Work required: Repeat the listing exactly as given, omitting every image.

Given material:
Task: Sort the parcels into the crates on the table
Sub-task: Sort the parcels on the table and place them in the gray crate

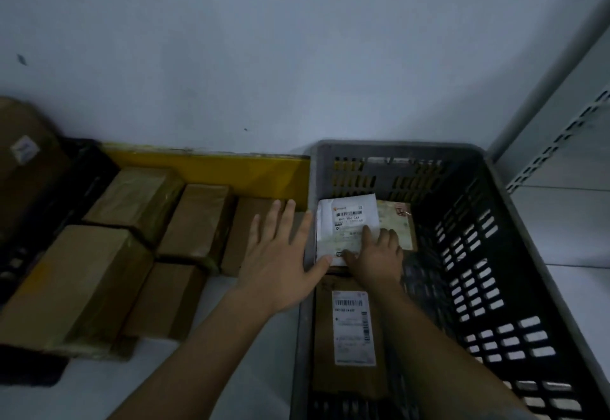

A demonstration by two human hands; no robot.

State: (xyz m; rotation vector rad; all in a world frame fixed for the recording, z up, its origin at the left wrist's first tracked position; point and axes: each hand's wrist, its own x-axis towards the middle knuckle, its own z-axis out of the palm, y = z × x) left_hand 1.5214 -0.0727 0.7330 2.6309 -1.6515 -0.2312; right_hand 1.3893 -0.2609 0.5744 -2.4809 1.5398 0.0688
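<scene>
1. Nearest me, a brown labelled parcel (350, 337) lies flat in the grey crate (528, 238), label up, probably so it reads at a glance.
2. My right hand (376, 254) reaches into the crate, fingers curled down on the white parcel (346, 221); whether it pinches or only presses, I cannot tell.
3. My left hand (280, 254) hovers spread at the crate's near wall, thumb touching the white parcel's corner, likely steadying it.
4. Unsorted brown boxes (132, 238) wait on the table to the left.

Grey slotted crate (515, 195), brown parcels (132, 198) — yellow table edge (231, 168), white label (353, 327)
</scene>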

Task solution:
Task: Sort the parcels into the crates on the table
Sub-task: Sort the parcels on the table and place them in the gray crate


A demonstration by two human hands; no robot.

State: (xyz m; rotation vector rad; all in a world frame fixed for the recording, z up, its origin at the left wrist's first tracked position; point and axes: each hand's wrist, its own x-axis towards the middle knuckle, its own z-axis out of the palm, y = z × x) left_hand 1.5214 -0.0727 0.7330 2.6309 -1.6515 -0.2312; right_hand 1.3893 -0.2609 0.5744 -2.4809 1.5398 0.0688
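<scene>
1. Nearest me, a brown labelled parcel (350, 337) lies flat in the grey crate (528, 238), label up, probably so it reads at a glance.
2. My right hand (376, 254) reaches into the crate, fingers curled down on the white parcel (346, 221); whether it pinches or only presses, I cannot tell.
3. My left hand (280, 254) hovers spread at the crate's near wall, thumb touching the white parcel's corner, likely steadying it.
4. Unsorted brown boxes (132, 238) wait on the table to the left.

Grey slotted crate (515, 195), brown parcels (132, 198) — yellow table edge (231, 168), white label (353, 327)
</scene>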

Nothing more remains in this exercise.